«Covid ou pas, notre colère est toujours là!»

Mosaïque de femmes en visioconférence.
© La Grève féministe et des femmes

La mobilisation féministe et des femmes ne faiblit pas, même en ligne.

Plus de 500 femmes de toute la Suisse se sont réunies virtuellement pour définir le programme de l’année et dénoncer la croissance des inégalités

Samedi dernier, quelque 500 militantes de tout le pays ont pris part aux Assises de la Grève féministe et des femmes* organisées en ligne. Côté romand, leur nombre s’élevait à plus de 300. «Une mobilisation extraordinaire. Elle montre à quel point le mouvement est toujours aussi vigoureux et laisse présager d’un 14 juin très réjouissant et combatif» a commenté, enthousiaste, Aude Spang, secrétaire nationale égalité à Unia et membre de la coordination des collectifs pour la Grève féministe. Et d’ajouter: «Le féminisme est clairement une des forces incontournables de la société dans les luttes sociales à mener. Plus question d’ignorer ses revendications.» L’assemblée a commencé par dresser un état des lieux de la situation à l’aune de la crise sanitaire avant de définir, dans le cadre de cinq ateliers thématiques, ses objectifs pour les mois à venir. «Depuis mars 2020, nous constatons avec colère que la pandémie exacerbe les inégalités sociales, économiques, de genre, entre les âges et entre personnes valides et celles en situation de handicap» ont dénoncé dans un communiqué les collectifs romands de la Grève féministe et des femmes*. A l’agenda de leurs luttes figure notamment, le 7 mars prochain, le rejet dans les urnes de l’initiative dite anti-burqa. Les activistes s’opposent en outre au projet d’AVS 21 qui entend fixer l’âge de la retraite des femmes à 65 ans au lieu des 64 ans aujourd’hui. «Cette hausse ne contribue que marginalement à améliorer le financement de l’AVS. Mettre fin aux inégalités salariales et augmenter les salaires y contribueraient davantage», peut-on lire en substance dans le communiqué. Aussi, les participantes ont appelé à une mobilisation massive le 8 mars prochain afin de contrer la réforme.
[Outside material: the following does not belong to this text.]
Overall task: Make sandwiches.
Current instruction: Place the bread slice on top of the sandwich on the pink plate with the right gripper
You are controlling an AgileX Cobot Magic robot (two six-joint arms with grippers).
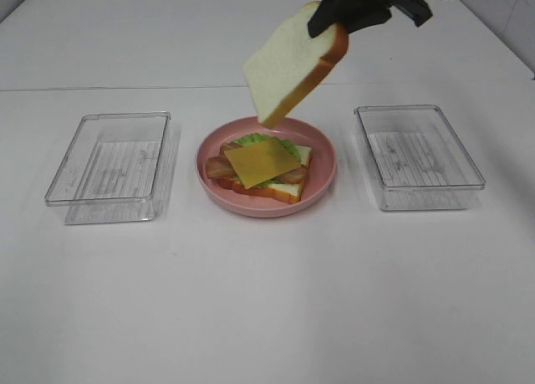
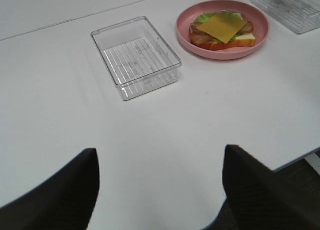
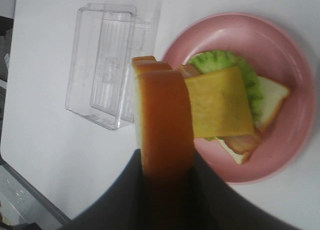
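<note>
An open sandwich lies on the pink plate: a bread slice, green lettuce, brown bacon and a yellow cheese square on top. It also shows in the left wrist view and the right wrist view. My right gripper is shut on a second bread slice with orange-brown crust, held tilted in the air above the plate's far edge. My left gripper is open and empty, low over the table's front left, far from the plate.
A clear plastic tray stands left of the plate and another clear tray right of it. Both show nothing inside. The white table's front edge shows in the left wrist view.
</note>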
Et ont invité à signer l’appel de l’Union syndicale suisse dans ce sens (voir en page 3).

La Suisse va trembler...

Les militantes se sont également positionnées en faveur de la Grève pour l’avenir, le 21 mai, et ont réitéré leur soutien aux actions pour le climat tout au long de l’année. «Nous luttons pour un futur égalitaire et solidaire qui est impossible si le système patriarcal, capitaliste et colonialiste continue de détruire la planète et de se nourrir de l’exploitation du travail des femmes*.» Sur le front des violences sexistes et sexuelles, les collectifs romands se battent pour une redéfinition du viol et de l’atteinte à l’intégrité sexuelle dans le Code pénal basée sur le consentement. Ils ont encore réaffirmé leur soutien au mariage pour tous, attaqué en référendum, tout en se positionnant pour un projet plus égalitaire. L’assemblée a par ailleurs manifesté sa solidarité avec les femmes polonaises luttant pour leur droit à l’avortement. Enfin les féministes ont affirmé se préparer pour le 14 juin prochain. Et promettent d’être visibles et bruyantes, mobilisées, tout en tenant compte de la situation sanitaire. «Nous verrons encore quelle forme prendra cette manifestation, mais nous serons présentes dans l’espace public» a indiqué Aude Spang. Dans tous les cas, les collectifs romands affirment d’ores et déjà: «Lors de cette journée, les femmes, personnes trans et non binaires se mobiliseront à leur façon et nous appelons à un moment commun à 18h. La puissance et la rage féministe feront à nouveau trembler la Suisse dans la créativité et la sororité et l’adelphité (relations solidaires et harmonieuses entre êtres humains, ndlr).»